▶ GOAL OF THE EXERCISE
Nothing but the lines from the one with "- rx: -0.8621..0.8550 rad" down to the one with "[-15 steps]" should be returned, exactly and with both ends included, from the material below.

▶ STORED DATA
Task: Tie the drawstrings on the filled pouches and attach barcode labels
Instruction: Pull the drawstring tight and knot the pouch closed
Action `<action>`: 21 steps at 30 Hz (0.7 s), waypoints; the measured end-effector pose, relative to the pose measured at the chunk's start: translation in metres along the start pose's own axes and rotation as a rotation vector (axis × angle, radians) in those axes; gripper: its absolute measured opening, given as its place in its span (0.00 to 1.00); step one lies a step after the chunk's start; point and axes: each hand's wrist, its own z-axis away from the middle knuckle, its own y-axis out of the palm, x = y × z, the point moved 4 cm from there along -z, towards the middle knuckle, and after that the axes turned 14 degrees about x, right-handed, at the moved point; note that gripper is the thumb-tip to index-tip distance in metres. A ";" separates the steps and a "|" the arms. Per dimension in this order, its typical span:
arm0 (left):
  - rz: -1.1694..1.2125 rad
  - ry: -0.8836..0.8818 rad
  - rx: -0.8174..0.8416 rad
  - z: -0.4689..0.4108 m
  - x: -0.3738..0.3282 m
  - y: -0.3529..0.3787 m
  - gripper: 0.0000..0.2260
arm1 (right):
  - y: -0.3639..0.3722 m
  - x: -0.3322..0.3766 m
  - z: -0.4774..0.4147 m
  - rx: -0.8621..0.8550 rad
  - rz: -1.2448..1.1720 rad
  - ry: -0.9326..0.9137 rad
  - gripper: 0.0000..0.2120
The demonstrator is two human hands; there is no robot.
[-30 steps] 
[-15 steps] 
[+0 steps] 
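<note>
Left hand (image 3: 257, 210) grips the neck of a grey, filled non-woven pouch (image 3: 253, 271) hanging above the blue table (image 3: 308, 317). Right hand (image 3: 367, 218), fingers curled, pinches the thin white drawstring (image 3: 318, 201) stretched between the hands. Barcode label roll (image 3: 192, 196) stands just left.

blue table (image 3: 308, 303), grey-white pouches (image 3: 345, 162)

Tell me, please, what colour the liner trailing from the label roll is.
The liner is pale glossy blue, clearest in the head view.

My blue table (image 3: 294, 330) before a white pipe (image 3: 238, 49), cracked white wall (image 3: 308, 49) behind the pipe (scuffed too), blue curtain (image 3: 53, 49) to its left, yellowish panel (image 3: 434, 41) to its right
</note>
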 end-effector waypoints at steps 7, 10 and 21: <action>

▶ RESPONSE TO THIS EXERCISE
  - rx: -0.8621..0.8550 rad
  - rz: -1.2448..1.1720 rad
  - ry: -0.9326..0.9137 rad
  - gripper: 0.0000..0.2120
The demonstrator is two human hands; there is no robot.
[-30 steps] 
[-15 steps] 

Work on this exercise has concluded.